Por sua vez, a relatividade geral ganhou vitalidade com resultados teóricos –como os do matemático britânico Roger Penrose– e experimentais (quasares, pulsares, buracos negros etc.) obtidos na década de 1960. De certa forma, essa teoria começava a sair do isolamento que lhe havia sido imposto ainda na década de 1920.

Dois fatos experimentais foram marcantes para a cosmologia do século passado: em 1965, descobriu-se um "eco" do Big Bang, "ruído" que se manifesta na forma de uma radiação extremamente tênue, mas onipresente no Universo.

A dita radiação cósmica de fundo em micro-ondas (RCFM) deu suporte para a assumida uniformidade do Universo adotada nos modelos e trouxe maturidade e robustez à cosmologia –a partir dali, também uma ciência experimental. Para muitos, a RCFM foi o "último prego no caixão" da teoria do estado estacionário.

O segundo marco: em 1998, constatou-se, com base na observação da luz de estrelas explosivas (supernovas do tipo 1A), que o Universo não só se expandia como o fazia aceleradamente.

E como explicar essa misteriosa aceleração? A ironia é que a resposta mais aceitável é o "maior erro" de Einstein: a constante cosmológica seria a "antigravidade" que aceleraria o Universo.

Hoje, a maioria dos cosmólogos aceita que o Universo tem cerca de 13,8 bilhões de anos, nasceu de uma explosão (Big Bang) e sofreu uma expansão vertiginosa nos primeiros instantes (10-35 segundos) de vida, fenômeno que explicaria a impressionante uniformidade de temperatura em todas as direções.

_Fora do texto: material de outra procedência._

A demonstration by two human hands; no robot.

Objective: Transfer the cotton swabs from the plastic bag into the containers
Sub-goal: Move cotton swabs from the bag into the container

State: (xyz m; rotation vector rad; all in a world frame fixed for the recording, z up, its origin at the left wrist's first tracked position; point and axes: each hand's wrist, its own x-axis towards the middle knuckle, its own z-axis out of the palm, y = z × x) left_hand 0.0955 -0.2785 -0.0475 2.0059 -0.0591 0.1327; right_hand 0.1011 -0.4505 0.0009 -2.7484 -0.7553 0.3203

Com aceleradores cada vez mais potentes, hoje a física de partículas dá contribuições seminais à cosmologia, ao reproduzir em laboratório, em diminutos volumes de espaço, aqueles instantes iniciais do Universo, com densidades e temperaturas altíssimas.

A ironia (mais uma) é que o Universo está em expansão, e a constante cosmológica voltou. O "castelo no ar" assentou-se sobre rocha sólida; mas a tal "estrada árdua e sinuosa", percorrida há cem anos por Einstein, parece ter destinos enigmáticos.

ANTONIO AUGUSTO PASSOS VIDEIRA, 52, é professor de filosofia da Universidade do Estado do Rio de Janeiro e professor visitante do Centro Brasileiro de Pesquisas Físicas.

CÁSSIO LEITE VIEIRA, 56, trabalha na revista "Ciência Hoje" e na comunicação social do Centro Brasileiro de Pesquisas Físicas.

MANUELA EICHNER, 32, é artista visual.